### PROBLEM
Output the following data exactly.

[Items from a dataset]
-------------------------
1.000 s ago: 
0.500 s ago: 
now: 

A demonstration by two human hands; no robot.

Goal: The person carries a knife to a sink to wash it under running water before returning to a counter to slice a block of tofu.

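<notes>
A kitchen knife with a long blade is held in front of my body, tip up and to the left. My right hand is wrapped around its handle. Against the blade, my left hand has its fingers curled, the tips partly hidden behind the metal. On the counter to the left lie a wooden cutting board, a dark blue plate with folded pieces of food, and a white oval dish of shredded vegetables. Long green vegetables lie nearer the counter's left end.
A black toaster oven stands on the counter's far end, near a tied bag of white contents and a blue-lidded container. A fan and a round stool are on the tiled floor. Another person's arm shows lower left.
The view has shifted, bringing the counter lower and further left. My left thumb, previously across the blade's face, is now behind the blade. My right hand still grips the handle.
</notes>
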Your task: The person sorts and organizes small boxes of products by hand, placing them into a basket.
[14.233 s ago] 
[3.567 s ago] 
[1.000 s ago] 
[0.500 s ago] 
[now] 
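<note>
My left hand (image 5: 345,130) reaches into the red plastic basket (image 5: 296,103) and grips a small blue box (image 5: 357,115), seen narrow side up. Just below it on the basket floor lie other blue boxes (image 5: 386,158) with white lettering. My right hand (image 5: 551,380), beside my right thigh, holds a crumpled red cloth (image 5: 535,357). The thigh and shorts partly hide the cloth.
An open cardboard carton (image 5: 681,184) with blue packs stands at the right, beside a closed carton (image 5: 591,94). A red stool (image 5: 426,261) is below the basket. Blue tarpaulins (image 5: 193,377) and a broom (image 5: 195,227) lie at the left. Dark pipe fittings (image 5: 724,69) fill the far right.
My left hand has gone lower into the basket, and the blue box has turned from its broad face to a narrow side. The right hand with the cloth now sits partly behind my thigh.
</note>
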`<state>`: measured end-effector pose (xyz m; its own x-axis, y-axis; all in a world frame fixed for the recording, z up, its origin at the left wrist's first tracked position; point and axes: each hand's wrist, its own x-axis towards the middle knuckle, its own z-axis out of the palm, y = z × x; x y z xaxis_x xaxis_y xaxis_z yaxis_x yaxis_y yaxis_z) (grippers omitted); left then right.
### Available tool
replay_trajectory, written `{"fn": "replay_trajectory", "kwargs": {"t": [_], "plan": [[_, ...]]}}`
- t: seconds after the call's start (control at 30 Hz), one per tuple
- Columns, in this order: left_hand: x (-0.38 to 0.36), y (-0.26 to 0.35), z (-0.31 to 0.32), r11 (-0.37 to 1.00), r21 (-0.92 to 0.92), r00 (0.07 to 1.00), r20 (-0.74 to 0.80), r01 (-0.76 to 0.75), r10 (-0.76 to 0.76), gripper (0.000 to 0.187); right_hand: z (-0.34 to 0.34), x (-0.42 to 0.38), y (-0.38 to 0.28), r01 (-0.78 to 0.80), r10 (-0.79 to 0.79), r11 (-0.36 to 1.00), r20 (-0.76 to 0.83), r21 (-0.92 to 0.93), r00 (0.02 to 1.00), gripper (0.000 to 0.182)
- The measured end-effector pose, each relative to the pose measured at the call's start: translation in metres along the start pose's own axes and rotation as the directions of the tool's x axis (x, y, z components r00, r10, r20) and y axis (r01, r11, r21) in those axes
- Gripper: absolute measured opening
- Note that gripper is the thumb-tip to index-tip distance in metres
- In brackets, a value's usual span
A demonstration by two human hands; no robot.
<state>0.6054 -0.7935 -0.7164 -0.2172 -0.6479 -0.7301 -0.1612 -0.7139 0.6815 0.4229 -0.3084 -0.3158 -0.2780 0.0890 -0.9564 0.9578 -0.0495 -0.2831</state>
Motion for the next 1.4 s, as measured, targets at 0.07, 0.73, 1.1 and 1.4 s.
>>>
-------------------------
### TASK SOLUTION
1.000 s ago: 
0.500 s ago: 
now: 

A demonstration by two human hands; no robot.

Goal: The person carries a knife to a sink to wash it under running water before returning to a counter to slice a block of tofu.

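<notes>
A kitchen knife with a long blade is held in front of my body, tip up and to the left. My right hand is wrapped around its handle. Against the blade, my left hand has its fingers curled, the tips partly hidden behind the metal. On the counter to the left lie a wooden cutting board, a dark blue plate with folded pieces of food, and a white oval dish of shredded vegetables. Long green vegetables lie nearer the counter's left end.
A black toaster oven stands on the counter's far end, near a tied bag of white contents and a blue-lidded container. A fan and a round stool are on the tiled floor. Another person's arm shows lower left.
The view has shifted, bringing the counter lower and further left. My left thumb, previously across the blade's face, is now behind the blade. My right hand still grips the handle.
</notes>
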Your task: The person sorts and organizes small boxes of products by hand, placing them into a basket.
[14.233 s ago] 
[3.567 s ago] 
[1.000 s ago] 
[0.500 s ago] 
[now] 
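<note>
My left hand (image 5: 345,130) reaches into the red plastic basket (image 5: 296,103) and grips a small blue box (image 5: 357,115), seen narrow side up. Just below it on the basket floor lie other blue boxes (image 5: 386,158) with white lettering. My right hand (image 5: 551,380), beside my right thigh, holds a crumpled red cloth (image 5: 535,357). The thigh and shorts partly hide the cloth.
An open cardboard carton (image 5: 681,184) with blue packs stands at the right, beside a closed carton (image 5: 591,94). A red stool (image 5: 426,261) is below the basket. Blue tarpaulins (image 5: 193,377) and a broom (image 5: 195,227) lie at the left. Dark pipe fittings (image 5: 724,69) fill the far right.
My left hand has gone lower into the basket, and the blue box has turned from its broad face to a narrow side. The right hand with the cloth now sits partly behind my thigh.
</note>
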`<state>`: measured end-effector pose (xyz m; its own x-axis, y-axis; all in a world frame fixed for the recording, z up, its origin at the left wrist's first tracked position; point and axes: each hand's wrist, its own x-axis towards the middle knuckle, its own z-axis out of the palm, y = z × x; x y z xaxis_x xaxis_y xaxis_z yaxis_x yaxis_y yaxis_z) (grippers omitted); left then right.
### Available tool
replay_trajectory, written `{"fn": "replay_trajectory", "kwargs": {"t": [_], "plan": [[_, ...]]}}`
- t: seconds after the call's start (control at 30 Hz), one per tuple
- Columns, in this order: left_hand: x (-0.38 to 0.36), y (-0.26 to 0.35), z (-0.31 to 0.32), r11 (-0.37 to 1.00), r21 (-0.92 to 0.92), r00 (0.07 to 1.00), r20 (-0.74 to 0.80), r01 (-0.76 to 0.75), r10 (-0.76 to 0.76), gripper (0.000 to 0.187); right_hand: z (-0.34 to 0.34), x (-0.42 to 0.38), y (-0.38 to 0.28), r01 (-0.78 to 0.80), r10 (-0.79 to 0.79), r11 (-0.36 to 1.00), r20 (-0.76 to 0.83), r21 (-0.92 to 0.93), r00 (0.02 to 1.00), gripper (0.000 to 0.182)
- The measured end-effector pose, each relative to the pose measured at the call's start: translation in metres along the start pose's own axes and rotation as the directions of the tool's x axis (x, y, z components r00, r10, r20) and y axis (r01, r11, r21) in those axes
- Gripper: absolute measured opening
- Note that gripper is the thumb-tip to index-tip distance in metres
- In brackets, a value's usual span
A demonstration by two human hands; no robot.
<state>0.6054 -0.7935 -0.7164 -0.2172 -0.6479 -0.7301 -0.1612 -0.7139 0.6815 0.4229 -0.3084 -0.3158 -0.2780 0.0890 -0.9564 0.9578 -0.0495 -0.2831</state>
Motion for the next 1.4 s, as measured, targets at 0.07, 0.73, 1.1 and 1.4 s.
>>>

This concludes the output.